I am using karafka to read from a topic, and call an external service. Each call to external service takes roughly 300ms. And with 3 consumers (3 pods in the k8s) running in the consumer group, I expect to achieve 10 events per second. I see these loglines , which also confirm the 300ms expectation for processing each individual event. However, the overall throughput doesn't add up. Each karafka processes seems stuck for a long time between processing two batches of events.
Following instrumentation around the consume
method, implies that the consumer code itself is not taking time.
https://github.com/karafka/karafka/blob/master/lib/karafka/backends/inline.rb#L12
INFO Inline processing of topic production.events with 8 messages took 2571 ms
INFO 8 messages on production.events topic delegated to xyz
However, I notice two things:
When I tail logs on the 3 pods, only one of the 3 pods seems to emit logs a time. This does not make sense to me. As all partitions have enough events, and each consumer should be able to consumer in parallel.
Though, the above message roughly shows 321ms (2571/8) per event, in reality I see the logs stalled for a long duration between processing of two batches. I am curious, where is that time going?
====== Edit:
There is some skew in the distribution of data across brokers - as we recently expanded our brokers from 3 to total of 6. However, none of the brokers is under cpu or disk pressure. This is a new cluster, and hardly 4-5% cpu is used at peak times.
Our data is evenly distributed in 3 partitions - I say this as the last offset is roughly the same across each partition.

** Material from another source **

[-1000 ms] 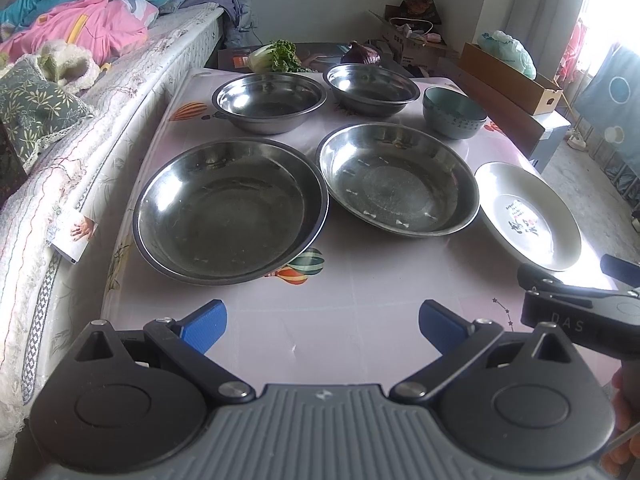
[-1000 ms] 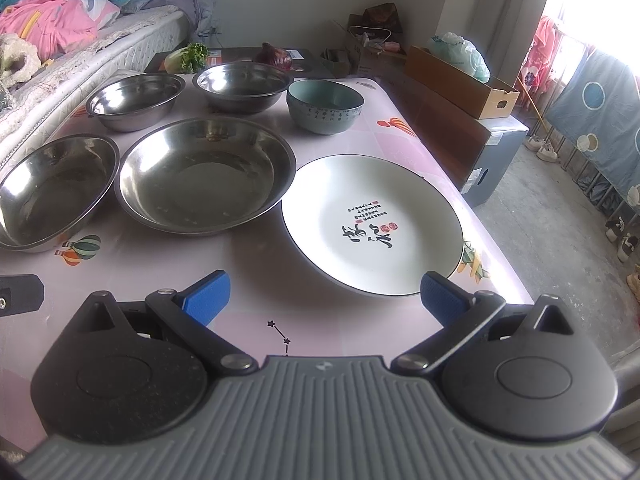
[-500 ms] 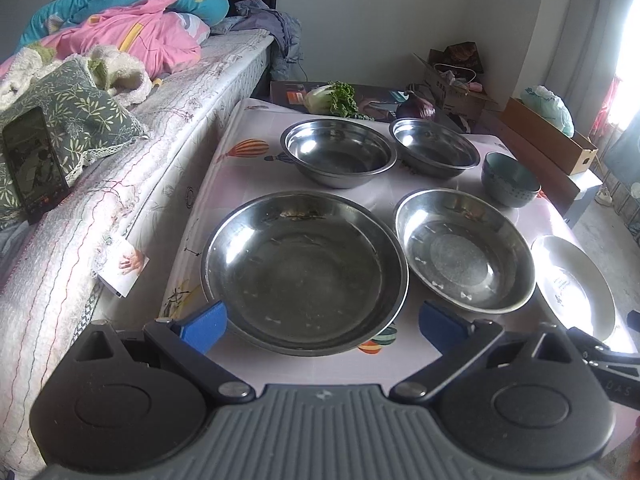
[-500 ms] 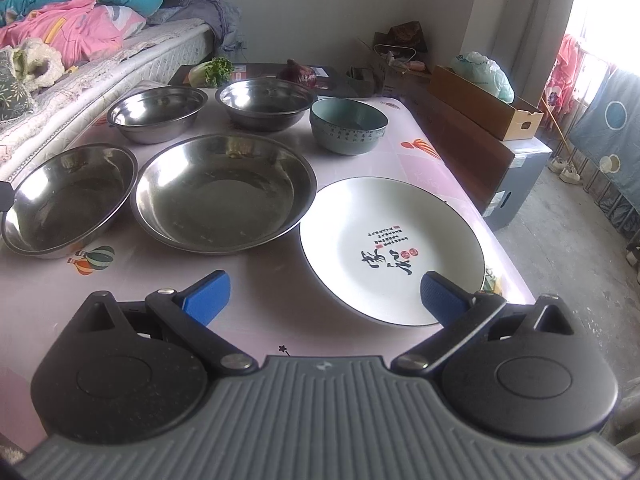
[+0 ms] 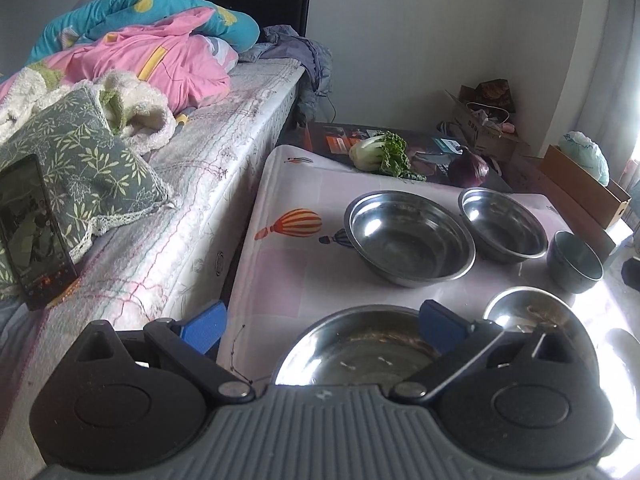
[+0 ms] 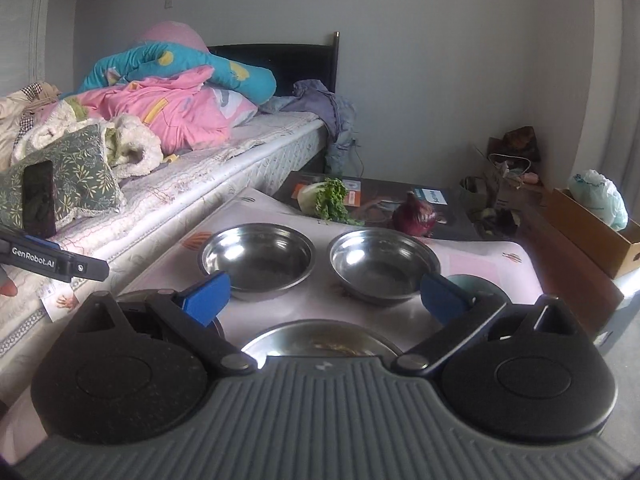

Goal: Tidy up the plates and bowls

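Observation:
Several steel dishes stand on the pink table [image 5: 280, 272]. In the left wrist view a large steel pan [image 5: 360, 352] lies just under my open left gripper [image 5: 320, 320], a second pan [image 5: 532, 316] to its right. Behind stand two steel bowls [image 5: 412, 240] [image 5: 504, 228] and a teal bowl [image 5: 576, 260]. The white plate [image 5: 624, 380] shows at the right edge. My right gripper [image 6: 324, 292] is open and empty, above a pan [image 6: 320, 340], facing the two steel bowls [image 6: 258, 258] [image 6: 384, 264]. The teal bowl [image 6: 476, 284] is partly hidden by its right finger.
A bed [image 5: 200, 184] with bedding and a phone [image 5: 32, 232] runs along the table's left side. A cabbage [image 5: 380, 156] and a red onion [image 5: 468, 170] lie beyond the table's far end. Cardboard boxes [image 6: 592, 228] stand on the right.
Both grippers have tilted up and moved over the table, so the near pans and the plate have dropped to the bottom of the views. Both stay open and empty.

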A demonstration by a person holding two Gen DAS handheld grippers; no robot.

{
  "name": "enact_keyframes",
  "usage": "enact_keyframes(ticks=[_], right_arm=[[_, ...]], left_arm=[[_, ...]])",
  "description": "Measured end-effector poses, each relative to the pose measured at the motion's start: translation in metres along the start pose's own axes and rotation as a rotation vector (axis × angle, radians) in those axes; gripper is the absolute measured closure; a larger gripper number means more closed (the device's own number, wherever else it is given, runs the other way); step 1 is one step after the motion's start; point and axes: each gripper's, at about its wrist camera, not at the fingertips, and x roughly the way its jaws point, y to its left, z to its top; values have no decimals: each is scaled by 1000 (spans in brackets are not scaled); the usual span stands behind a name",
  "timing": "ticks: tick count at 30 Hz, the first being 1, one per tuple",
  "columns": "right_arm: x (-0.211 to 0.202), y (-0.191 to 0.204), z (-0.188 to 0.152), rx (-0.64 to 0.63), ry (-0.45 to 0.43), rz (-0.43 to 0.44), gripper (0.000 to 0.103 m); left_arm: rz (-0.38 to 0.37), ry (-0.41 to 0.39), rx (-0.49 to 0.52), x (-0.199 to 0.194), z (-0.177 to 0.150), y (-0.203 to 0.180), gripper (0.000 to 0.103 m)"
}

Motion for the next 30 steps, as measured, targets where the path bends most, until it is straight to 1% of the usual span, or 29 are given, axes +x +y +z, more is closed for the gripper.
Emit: enact_keyframes(ticks=[1,3,5,7,8,10,11,12,13,14,16,17,18,20,22,23,25,26,28,29,30], right_arm=[[12,-2,9,22,11,26,1],[50,-10,26,72,59,84,1],[80,-15,36,107,106,105,1],[114,-19,38,148,168,131,3],[128,-21,39,168,195,144,5],[156,-23,35,210,262,162,13],[167,-24,33,228,288,169,15],[180,-26,32,249,320,175,20],[191,-27,25,270,358,181,28],[201,-29,23,283,383,178,32],[219,-29,16,299,428,162,43],[226,-31,13,306,445,157,45],[232,-32,10,315,460,156,50],[242,-35,5,330,482,153,55],[248,-40,1,350,498,149,61],[251,-42,0,357,504,151,64],[257,-45,-3,369,519,160,72],[260,-45,-5,373,527,165,74],[265,-46,-8,385,546,178,81],[268,-46,-10,393,554,185,83],[270,-46,-11,401,560,194,85]], left_arm=[[1,-13,19,10,7,1,0],[16,-11,52,30,20,2,1],[26,-6,95,52,31,0,1],[32,18,122,75,41,-1,4],[22,38,134,87,46,-2,4],[9,82,138,108,54,-2,4],[4,104,136,119,57,-2,5],[-6,119,129,129,61,-2,7],[-21,131,122,137,64,-2,12],[-33,148,111,147,66,-1,14],[-61,179,83,161,71,-1,25],[-78,192,76,167,73,-2,27],[-89,205,69,173,75,-3,32],[-90,232,69,184,76,-6,39],[-88,256,73,191,77,-8,54],[-94,269,71,195,77,-10,57],[-110,293,60,201,77,-11,72],[-116,306,50,204,77,-10,76],[-132,322,27,207,77,-9,88],[-146,327,10,208,77,-8,90],[-146,330,2,208,78,-7,90]])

Partition | First Offset |
Last Offset |
Size | Leader Node |
Replica Nodes |
In-sync Replica Nodes |
Offline Replica Nodes |
Preferred Leader |
Under-replicated |
---|---|---|---|---|---|---|---|---|---|
[0] | 2174152 | 3567554 | 1393402 | 5 | 5,4,3 | 3,4,5 | Yes | No | |
1 | 2172222 | 3566886 | 1394664 | 4 | 4,5,6 | 4,5,6 | Yes | No | |
[2] | 2172110 | 3564992 | 1392882 | 1 | 1,6,4 | 1,4,6 | Yes | No |
However, I do see that one consumer perpetually lags behind the other two. Following table shows the lag for my consumers. There is one consumer process for each partition:
Partition | First Offset | Last Offset | Consumer Offset | Lag |
---|---|---|---|---|
0 | 2174152 | 3566320 | 2676120 | 890200 |
1 | 2172222 | 3565605 | 3124649 | 440956 |
2 | 2172110 | 3563762 | 3185587 | 378175 |
Combined lag | 1709331 |
Here is a screenshot of the logs from all 3 consumers. You can notice the big difference between time spent in each invocation of consume
function and interval between two adjacent invocations. Basically, i want to explain and/or reduce that waiting time. There are 100k+ events in this topic and my dummy karafka applications are able to quickly retrieve them, so kafka brokers are not an issue.
Update after setting max_wait_time to 1 second (previously 5 second)
It seems that the issue is resolved after reducing the wait config. Now the difference between two consecutive logs is roughly equal to the time spent in consume
2021-06-24 13:43:23.425 Inline processing of topic x with 7 messages took 2047 ms
2021-06-24 13:43:27.787 Inline processing of topic x with 11 messages took 3347 ms
2021-06-24 13:43:31.144 Inline processing of topic x with 11 messages took 3344 ms
2021-06-24 13:43:34.207 Inline processing of topic x with 10 messages took 3049 ms
2021-06-24 13:43:37.606 Inline processing of topic x with 11 messages took 3388 ms
There are a couple of problems you may be facing. It is a bit of a guessing from my side without more details but let's give it a shot.
Are you sure you're evenly distributing data across partitions? Maybe it is eating up things from one partition?
What you wrote here:
INFO Inline processing of topic production.events with 8 messages took 2571 ms
This indicates that there was a batch of 8 processed altogether by a single consumer. This could indicate that the data is not distributed evenly.
There are two performance properties that can affect your understanding of how Karafka operates: throughput and latency.
As far as I understand, all messages are being produced. You could try playing with the Karafka settings, in particular this one: https://github.com/karafka/karafka/blob/83a9a5ba417317495556c3ebb4b53f1308c80fe0/lib/karafka/setup/config.rb#L114
Logger that is being used flushes data from time to time, so you won't see it immediately but after a bit of time. You can validate this by looking at the log time.